## Work to be completed
Could you restate word for word only the lines below from the one holding "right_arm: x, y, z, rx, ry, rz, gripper" to the one holding "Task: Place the", inclusive, and leave out the pictures?

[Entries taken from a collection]

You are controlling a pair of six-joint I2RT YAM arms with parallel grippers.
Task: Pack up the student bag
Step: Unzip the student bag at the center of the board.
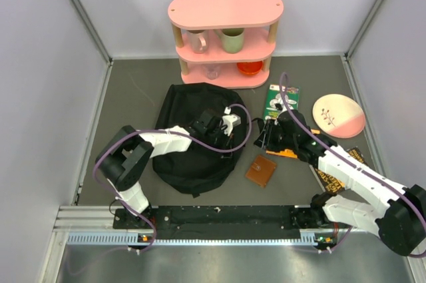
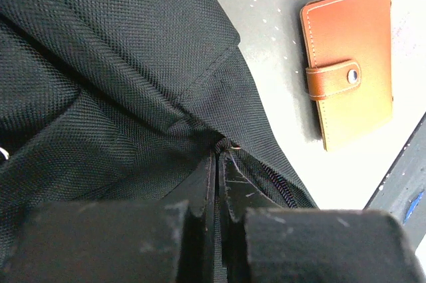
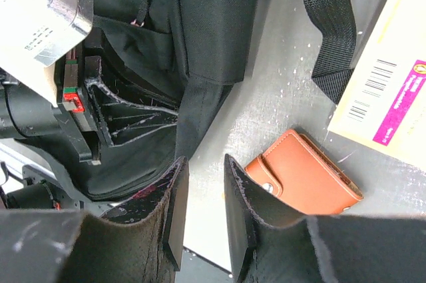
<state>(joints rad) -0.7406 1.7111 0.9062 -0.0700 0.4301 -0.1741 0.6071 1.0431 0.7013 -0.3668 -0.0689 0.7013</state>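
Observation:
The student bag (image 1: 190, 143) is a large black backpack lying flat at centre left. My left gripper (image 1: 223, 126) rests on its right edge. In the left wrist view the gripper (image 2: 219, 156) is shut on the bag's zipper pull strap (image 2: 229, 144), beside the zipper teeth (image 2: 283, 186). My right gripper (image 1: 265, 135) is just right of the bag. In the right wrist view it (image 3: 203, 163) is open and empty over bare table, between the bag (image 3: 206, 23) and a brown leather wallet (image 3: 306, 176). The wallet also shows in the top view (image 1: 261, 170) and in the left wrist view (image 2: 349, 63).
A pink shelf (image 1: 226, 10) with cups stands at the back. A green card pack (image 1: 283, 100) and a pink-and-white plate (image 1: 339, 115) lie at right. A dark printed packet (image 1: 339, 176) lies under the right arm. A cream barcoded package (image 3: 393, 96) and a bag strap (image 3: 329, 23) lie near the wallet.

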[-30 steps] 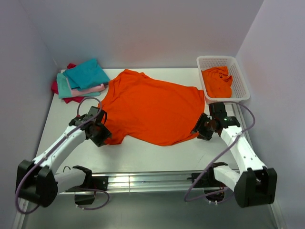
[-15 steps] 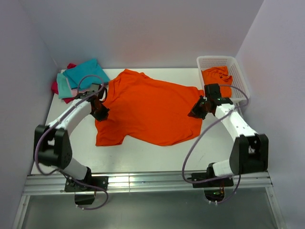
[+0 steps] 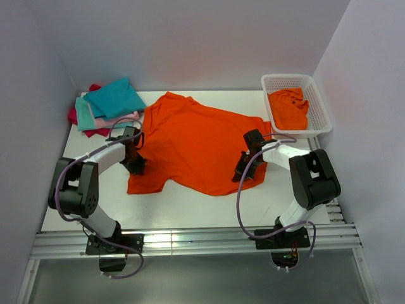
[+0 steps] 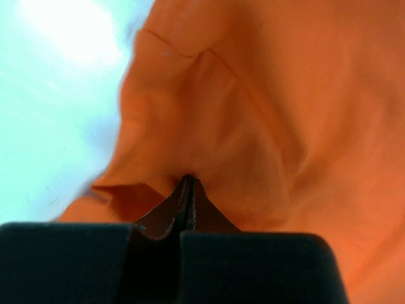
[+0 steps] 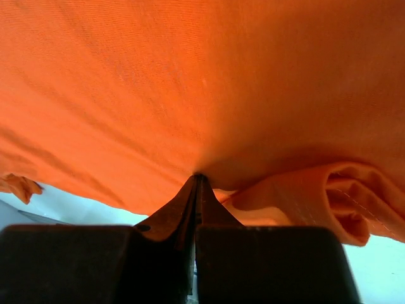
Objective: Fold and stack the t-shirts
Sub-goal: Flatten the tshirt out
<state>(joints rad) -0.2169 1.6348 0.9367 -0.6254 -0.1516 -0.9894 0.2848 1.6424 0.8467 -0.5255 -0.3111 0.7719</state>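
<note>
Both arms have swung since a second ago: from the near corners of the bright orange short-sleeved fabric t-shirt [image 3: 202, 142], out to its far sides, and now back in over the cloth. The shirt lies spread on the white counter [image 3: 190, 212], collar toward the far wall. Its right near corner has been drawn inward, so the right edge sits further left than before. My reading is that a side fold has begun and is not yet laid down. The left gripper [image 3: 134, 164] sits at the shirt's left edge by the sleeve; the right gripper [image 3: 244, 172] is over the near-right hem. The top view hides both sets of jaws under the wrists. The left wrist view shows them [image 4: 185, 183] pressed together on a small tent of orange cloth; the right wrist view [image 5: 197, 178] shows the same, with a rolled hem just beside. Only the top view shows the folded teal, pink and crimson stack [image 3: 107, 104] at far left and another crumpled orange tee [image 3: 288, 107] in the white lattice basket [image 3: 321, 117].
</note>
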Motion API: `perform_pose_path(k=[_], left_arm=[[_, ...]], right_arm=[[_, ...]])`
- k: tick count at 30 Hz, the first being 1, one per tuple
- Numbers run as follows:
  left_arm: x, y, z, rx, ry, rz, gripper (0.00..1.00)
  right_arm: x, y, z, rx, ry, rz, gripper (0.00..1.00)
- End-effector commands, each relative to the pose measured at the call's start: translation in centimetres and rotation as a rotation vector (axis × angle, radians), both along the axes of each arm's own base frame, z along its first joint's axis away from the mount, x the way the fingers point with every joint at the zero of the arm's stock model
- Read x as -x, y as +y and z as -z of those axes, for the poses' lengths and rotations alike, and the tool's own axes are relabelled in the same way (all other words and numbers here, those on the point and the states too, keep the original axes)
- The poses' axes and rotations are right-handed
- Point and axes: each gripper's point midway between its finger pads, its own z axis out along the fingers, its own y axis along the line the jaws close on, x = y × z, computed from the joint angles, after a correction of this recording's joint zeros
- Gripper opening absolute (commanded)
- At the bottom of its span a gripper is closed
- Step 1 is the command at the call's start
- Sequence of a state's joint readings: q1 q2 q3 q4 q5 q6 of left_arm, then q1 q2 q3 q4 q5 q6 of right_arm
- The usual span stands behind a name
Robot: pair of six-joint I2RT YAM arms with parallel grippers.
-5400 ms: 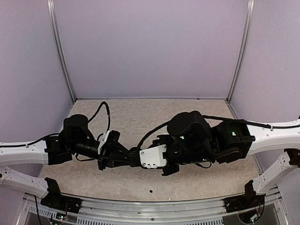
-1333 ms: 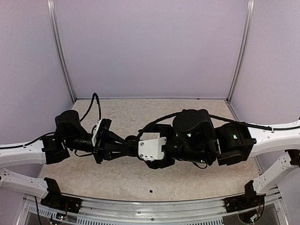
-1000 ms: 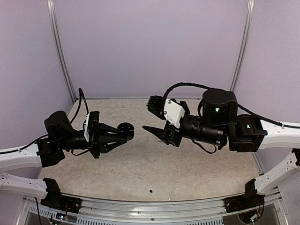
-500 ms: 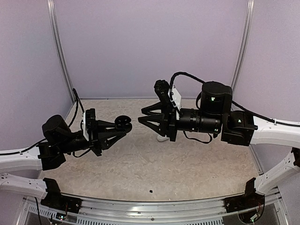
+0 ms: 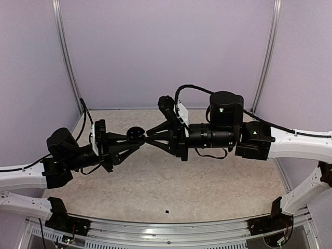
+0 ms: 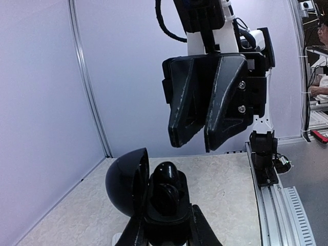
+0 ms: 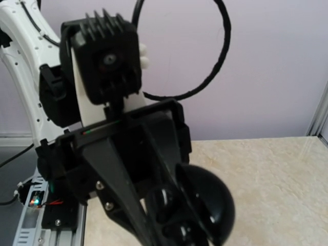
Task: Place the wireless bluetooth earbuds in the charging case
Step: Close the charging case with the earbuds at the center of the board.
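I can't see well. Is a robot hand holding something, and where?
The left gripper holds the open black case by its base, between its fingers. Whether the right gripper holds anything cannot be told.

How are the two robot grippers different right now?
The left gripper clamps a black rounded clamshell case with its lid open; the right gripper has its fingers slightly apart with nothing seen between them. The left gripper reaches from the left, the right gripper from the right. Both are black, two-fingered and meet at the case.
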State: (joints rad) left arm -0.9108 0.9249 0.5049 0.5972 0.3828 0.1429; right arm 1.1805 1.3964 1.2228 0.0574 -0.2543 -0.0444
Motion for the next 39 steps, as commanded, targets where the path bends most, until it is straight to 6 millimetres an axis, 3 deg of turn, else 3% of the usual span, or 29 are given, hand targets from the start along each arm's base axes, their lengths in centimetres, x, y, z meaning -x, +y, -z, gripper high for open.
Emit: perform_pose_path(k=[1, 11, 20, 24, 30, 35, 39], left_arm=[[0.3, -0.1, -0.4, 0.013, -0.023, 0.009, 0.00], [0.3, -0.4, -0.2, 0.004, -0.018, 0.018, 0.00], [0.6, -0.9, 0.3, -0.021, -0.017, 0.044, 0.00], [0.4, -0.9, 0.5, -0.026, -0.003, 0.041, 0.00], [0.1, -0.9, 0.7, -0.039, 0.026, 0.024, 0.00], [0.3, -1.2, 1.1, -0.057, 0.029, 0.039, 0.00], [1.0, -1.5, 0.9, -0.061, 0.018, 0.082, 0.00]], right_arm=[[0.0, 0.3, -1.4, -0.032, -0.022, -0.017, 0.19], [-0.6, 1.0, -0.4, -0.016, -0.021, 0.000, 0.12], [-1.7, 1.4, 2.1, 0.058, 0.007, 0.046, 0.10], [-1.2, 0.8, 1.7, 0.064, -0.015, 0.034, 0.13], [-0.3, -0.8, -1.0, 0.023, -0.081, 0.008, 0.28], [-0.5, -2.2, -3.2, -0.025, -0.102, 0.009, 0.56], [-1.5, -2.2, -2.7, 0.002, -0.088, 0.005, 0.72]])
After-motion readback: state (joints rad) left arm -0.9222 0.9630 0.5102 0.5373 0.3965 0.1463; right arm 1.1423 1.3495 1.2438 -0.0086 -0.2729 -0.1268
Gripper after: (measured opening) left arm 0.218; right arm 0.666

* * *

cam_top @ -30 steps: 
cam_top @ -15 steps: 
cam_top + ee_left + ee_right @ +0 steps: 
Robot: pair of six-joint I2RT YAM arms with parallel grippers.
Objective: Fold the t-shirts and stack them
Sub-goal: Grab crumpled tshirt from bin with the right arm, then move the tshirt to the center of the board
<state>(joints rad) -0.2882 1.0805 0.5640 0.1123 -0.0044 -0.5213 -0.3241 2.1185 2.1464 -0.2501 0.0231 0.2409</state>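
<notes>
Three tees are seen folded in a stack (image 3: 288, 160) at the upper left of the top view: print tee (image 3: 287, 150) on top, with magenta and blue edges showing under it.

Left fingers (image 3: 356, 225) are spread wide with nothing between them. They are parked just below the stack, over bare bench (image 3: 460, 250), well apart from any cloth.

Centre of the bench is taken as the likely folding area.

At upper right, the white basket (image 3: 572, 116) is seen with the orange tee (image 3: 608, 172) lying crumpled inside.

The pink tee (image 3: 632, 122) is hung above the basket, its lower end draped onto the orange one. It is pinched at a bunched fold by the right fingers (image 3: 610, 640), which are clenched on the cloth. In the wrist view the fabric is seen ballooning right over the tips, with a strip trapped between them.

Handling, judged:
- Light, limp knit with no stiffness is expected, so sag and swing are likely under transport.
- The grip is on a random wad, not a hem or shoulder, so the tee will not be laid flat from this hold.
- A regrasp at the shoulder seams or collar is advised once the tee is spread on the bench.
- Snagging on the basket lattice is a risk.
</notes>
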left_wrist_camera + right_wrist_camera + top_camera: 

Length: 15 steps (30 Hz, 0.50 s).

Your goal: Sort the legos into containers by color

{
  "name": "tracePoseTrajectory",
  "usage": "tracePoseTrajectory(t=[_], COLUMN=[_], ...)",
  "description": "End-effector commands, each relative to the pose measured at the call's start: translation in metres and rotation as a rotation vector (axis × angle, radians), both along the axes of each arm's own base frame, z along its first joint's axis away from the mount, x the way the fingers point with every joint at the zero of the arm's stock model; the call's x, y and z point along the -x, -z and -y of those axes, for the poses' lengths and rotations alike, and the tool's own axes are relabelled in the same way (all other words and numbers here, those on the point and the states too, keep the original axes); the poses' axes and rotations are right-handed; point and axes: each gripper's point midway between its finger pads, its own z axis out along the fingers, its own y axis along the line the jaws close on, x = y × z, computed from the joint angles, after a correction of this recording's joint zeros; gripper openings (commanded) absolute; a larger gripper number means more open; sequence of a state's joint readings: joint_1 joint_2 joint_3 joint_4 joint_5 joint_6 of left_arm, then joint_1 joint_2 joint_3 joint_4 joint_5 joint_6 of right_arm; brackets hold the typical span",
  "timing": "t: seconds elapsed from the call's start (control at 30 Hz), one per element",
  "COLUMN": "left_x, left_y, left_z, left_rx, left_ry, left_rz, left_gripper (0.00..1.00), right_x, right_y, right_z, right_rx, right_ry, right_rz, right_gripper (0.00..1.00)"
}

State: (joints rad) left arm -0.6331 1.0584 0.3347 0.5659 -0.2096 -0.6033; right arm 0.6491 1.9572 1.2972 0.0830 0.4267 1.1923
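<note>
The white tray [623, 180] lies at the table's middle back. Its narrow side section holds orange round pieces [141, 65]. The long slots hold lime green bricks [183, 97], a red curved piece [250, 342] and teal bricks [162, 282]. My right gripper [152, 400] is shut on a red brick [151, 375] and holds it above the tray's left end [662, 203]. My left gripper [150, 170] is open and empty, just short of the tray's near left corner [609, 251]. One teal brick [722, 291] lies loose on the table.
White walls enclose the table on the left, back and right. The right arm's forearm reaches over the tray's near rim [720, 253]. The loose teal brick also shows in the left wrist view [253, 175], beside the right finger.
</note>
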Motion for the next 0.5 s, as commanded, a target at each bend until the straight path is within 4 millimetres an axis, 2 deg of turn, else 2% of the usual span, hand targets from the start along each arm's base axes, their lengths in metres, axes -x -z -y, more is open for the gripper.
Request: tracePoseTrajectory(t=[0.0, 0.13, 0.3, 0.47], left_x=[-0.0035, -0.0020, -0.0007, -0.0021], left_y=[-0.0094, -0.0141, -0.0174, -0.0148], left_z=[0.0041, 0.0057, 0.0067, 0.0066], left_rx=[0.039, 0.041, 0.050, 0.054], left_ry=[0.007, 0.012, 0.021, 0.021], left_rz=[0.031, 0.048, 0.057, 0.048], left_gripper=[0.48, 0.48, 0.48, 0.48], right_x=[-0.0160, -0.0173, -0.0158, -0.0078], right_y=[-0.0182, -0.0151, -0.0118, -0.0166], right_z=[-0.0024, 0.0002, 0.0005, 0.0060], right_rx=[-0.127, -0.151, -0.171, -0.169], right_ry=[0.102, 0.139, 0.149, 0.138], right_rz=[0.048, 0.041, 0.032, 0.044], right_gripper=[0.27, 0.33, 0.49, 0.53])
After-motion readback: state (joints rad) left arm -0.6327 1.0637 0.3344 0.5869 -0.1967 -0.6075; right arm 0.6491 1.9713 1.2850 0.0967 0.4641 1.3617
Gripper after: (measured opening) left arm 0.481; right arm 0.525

## Answer to this problem
  right_arm: x, y, z, rx, ry, rz, gripper (0.00..1.00)
- End-effector commands, each relative to the pose measured at the call's start: translation in centimetres and rotation as a rotation vector (axis × angle, radians), both along the axes of each arm's own base frame, z along its first joint's axis away from the mount, x the way the fingers point with every joint at the zero of the arm's stock model
- Read x as -x, y as +y and z as -z of those axes, for the poses' lengths and rotations alike, and the tool's own axes are relabelled in the same way (all other words and numbers here, those on the point and the states too, keep the original axes)
- The poses' axes and rotations are right-handed
- Point and axes: each gripper's point midway between its finger pads, its own z axis out along the fingers, its own y axis along the line the jaws close on, x = y × z, computed from the joint angles, after a correction of this recording's joint zeros
- Gripper opening absolute (commanded)
- At the bottom of its span a gripper is closed
- Step 1 is the command at the call's start
- Sequence of a state's joint readings: q1 q2 q3 q4 q5 q6 of left_arm, then q1 q2 q3 q4 q5 q6 of right_arm
- The usual span stands behind a name
Robot: pair of six-joint I2RT YAM arms with parallel grippers.
-5400 ms: 
-1333 ms: 
-1000 ms: 
-500 ms: 
+0 ms: 
+0 ms: 
+0 ms: 
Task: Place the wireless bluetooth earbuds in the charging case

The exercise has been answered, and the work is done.